Raspberry Flavoured Information Extraction

So in my post yesterday about the Raspberry Pi I mentioned that it could run GATE. Given that before the Raspberry Pi was released a lot of people were of the opinion that they wouldn't be powerful enough to run interpreted languages, such as Java, I decided that one of the first things I'd do with mine was show how wrong that is by running GATE. So having booted up the machine and logged in I installed Java with the single command:
sudo apt-get install openjdk-6-jdk
This took a while as it downloaded and installed all the required packages.
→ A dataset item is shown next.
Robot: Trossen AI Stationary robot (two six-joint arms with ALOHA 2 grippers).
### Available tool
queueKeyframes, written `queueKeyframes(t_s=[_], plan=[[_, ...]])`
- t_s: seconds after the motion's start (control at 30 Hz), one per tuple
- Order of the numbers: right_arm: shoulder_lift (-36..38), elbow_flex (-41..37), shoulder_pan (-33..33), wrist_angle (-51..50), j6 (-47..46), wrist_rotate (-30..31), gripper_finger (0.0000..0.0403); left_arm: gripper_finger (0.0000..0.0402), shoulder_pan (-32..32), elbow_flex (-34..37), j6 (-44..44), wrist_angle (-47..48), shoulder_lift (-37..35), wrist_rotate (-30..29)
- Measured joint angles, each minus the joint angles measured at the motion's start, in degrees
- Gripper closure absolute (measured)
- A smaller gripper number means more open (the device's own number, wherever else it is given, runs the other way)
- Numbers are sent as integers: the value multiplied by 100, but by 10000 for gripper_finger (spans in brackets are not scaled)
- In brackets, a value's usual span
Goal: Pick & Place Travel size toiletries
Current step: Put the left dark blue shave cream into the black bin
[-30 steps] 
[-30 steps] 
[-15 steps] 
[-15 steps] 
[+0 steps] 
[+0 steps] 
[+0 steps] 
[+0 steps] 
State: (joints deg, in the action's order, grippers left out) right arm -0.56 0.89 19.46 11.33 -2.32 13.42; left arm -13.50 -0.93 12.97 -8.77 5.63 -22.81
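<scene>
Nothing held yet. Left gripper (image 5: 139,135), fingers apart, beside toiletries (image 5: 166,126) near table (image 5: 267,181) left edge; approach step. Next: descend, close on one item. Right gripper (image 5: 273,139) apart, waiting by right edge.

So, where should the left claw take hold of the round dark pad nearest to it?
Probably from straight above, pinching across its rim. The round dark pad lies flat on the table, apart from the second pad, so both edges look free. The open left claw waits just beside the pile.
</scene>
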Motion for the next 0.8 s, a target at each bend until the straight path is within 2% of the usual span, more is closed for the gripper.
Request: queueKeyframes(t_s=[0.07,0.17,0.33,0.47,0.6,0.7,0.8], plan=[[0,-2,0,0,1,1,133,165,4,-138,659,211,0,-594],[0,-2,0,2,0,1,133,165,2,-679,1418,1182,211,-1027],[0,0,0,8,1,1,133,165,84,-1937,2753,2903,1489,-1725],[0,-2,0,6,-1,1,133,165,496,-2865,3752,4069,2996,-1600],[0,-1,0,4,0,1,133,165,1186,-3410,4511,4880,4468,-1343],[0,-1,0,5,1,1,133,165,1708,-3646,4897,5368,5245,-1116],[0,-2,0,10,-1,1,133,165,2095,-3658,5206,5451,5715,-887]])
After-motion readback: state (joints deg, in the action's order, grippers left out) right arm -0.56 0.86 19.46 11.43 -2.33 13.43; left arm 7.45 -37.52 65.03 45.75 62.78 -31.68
I then grabbed the binary only copy of GATE's nightly build (while I wanted to run GATE I didn't want to try compiling it). Once downloaded I started up X to give me a graphical interface (the default distribution uses LXDE). From a terminal I then started GATE. The splash screen came up almost immediately, but then there was a bit of a wait while it built the developer interface. Once GATE had started I then loaded up a copy of ANNIE (the default information extraction pipeline). This was the point at which I then took the photo on the left. Now because Amazon seem to have mislaid a parcel I ordered, I'm stuck connecting the Raspberry Pi to my TV via a composite cable (I wanted to use a HDMI to DVI-D cable to attach to my nice monitor) and I can't get the screen to scale correctly. This means that the top and bottom are cut off slightly and it isn't filling the width. Anyway at least you can see GATE loaded and the Raspberry Pi resting on the box of chocolates on the floor.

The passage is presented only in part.